Copy every line in the listing that contains "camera".
>>>
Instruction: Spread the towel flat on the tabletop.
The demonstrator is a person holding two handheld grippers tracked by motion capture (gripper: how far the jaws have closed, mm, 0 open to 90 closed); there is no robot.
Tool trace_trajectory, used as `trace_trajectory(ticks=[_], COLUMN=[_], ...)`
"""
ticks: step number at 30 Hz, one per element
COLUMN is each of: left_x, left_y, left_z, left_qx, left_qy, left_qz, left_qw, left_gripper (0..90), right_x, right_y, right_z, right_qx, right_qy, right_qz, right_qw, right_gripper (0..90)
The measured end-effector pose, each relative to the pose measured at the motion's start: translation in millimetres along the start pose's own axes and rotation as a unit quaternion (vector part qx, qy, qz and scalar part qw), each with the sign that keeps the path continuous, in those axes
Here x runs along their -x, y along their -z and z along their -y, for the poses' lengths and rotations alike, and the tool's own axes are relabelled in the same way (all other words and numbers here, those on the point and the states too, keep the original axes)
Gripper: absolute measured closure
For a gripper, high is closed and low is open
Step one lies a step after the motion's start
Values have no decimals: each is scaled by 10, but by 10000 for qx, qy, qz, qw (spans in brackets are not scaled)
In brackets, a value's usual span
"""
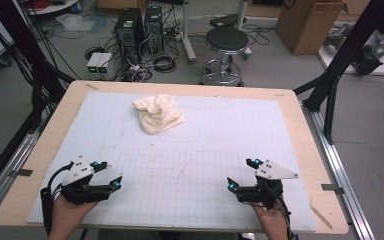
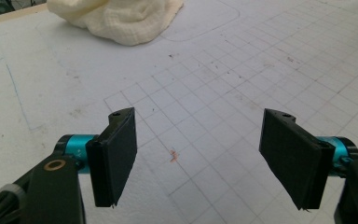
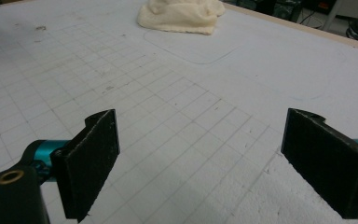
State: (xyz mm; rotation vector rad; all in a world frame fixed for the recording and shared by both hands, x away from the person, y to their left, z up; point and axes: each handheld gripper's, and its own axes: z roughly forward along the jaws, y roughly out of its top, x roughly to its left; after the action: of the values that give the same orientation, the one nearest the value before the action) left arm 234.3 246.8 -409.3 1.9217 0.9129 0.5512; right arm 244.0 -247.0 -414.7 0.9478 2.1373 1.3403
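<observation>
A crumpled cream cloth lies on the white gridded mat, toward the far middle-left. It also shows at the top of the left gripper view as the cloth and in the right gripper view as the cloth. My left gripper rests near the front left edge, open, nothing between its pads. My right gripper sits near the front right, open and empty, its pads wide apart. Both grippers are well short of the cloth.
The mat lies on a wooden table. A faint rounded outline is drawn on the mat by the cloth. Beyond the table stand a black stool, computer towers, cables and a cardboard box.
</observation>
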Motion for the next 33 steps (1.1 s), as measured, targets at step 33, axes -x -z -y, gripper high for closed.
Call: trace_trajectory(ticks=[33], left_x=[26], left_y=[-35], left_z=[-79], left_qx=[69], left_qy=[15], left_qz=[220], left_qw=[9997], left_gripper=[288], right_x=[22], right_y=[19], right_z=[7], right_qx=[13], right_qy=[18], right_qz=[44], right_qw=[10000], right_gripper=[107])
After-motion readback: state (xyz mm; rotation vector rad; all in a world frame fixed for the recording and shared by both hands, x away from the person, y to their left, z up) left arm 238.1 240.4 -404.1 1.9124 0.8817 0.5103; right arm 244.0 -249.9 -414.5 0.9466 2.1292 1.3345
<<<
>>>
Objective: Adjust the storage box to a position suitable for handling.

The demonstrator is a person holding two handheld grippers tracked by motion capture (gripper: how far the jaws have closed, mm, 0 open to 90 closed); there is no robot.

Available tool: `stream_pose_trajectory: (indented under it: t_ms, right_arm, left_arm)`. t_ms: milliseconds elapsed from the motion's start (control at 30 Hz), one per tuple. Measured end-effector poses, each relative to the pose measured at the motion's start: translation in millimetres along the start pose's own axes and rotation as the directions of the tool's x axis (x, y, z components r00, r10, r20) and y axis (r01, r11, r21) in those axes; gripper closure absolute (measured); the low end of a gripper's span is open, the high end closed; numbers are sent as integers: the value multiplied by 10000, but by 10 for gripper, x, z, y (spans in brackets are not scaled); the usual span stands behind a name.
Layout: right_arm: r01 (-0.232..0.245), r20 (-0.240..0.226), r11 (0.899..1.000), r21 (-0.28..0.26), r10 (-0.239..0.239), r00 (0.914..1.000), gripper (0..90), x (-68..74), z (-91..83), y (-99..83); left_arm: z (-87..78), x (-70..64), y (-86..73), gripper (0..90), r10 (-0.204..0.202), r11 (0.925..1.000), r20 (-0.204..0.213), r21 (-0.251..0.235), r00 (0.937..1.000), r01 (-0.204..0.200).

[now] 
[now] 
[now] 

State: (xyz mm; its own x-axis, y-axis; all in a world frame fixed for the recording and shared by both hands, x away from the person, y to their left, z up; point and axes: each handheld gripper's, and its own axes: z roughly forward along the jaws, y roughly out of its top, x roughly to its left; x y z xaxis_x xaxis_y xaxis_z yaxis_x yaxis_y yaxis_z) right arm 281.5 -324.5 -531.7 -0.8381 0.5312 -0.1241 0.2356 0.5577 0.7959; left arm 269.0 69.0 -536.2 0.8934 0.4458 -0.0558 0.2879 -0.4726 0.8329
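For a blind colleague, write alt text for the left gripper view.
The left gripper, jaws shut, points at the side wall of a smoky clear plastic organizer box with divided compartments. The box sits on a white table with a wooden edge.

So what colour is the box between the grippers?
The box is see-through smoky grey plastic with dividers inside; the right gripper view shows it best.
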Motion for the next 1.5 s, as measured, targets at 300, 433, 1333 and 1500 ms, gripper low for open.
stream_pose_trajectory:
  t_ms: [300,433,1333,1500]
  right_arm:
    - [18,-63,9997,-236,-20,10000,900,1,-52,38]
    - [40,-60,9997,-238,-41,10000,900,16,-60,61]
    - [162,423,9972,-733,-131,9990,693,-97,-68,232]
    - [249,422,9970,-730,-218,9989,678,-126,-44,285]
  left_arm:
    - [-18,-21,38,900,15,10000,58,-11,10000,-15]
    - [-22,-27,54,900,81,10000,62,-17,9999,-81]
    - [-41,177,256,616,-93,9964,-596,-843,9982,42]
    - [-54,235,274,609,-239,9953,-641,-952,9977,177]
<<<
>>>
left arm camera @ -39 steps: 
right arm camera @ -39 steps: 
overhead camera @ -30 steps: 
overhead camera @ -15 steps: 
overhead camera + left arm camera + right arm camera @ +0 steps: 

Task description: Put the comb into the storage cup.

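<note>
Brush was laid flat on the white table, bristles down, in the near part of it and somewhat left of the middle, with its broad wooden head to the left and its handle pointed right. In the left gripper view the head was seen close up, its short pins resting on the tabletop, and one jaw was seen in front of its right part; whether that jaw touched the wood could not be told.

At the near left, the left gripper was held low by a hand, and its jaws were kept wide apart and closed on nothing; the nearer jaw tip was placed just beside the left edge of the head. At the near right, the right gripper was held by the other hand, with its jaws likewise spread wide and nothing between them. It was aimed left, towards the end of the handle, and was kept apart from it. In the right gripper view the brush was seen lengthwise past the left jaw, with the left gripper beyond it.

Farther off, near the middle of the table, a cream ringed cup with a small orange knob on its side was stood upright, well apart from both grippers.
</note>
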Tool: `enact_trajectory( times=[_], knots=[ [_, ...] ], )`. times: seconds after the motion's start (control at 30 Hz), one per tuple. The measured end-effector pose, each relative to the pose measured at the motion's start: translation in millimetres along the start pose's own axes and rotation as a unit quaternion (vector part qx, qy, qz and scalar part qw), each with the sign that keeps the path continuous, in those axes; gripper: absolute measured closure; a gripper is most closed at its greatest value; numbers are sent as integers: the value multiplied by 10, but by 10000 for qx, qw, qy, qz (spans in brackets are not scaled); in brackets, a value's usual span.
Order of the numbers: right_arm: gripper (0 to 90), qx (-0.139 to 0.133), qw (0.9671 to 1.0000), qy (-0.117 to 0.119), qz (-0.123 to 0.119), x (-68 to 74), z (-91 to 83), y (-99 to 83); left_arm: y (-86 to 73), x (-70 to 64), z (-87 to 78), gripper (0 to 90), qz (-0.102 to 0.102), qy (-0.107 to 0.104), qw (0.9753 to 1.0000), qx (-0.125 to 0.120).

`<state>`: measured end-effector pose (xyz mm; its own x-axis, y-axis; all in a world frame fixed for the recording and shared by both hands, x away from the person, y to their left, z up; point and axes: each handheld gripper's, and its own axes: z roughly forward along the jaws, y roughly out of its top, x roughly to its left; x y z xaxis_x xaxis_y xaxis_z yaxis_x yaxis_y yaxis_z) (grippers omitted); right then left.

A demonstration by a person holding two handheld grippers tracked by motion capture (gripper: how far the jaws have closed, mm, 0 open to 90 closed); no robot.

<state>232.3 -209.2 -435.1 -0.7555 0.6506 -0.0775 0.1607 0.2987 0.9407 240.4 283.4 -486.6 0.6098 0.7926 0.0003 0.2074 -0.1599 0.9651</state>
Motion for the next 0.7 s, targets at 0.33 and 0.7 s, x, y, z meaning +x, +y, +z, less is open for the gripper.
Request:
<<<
*PROBLEM SOLUTION*:
left arm camera @ -39 steps: 
right arm camera @ -39 steps: 
overhead camera @ -30 steps: 
overhead camera @ -15 steps: 
overhead camera + left arm camera + right arm camera @ +0 steps: 

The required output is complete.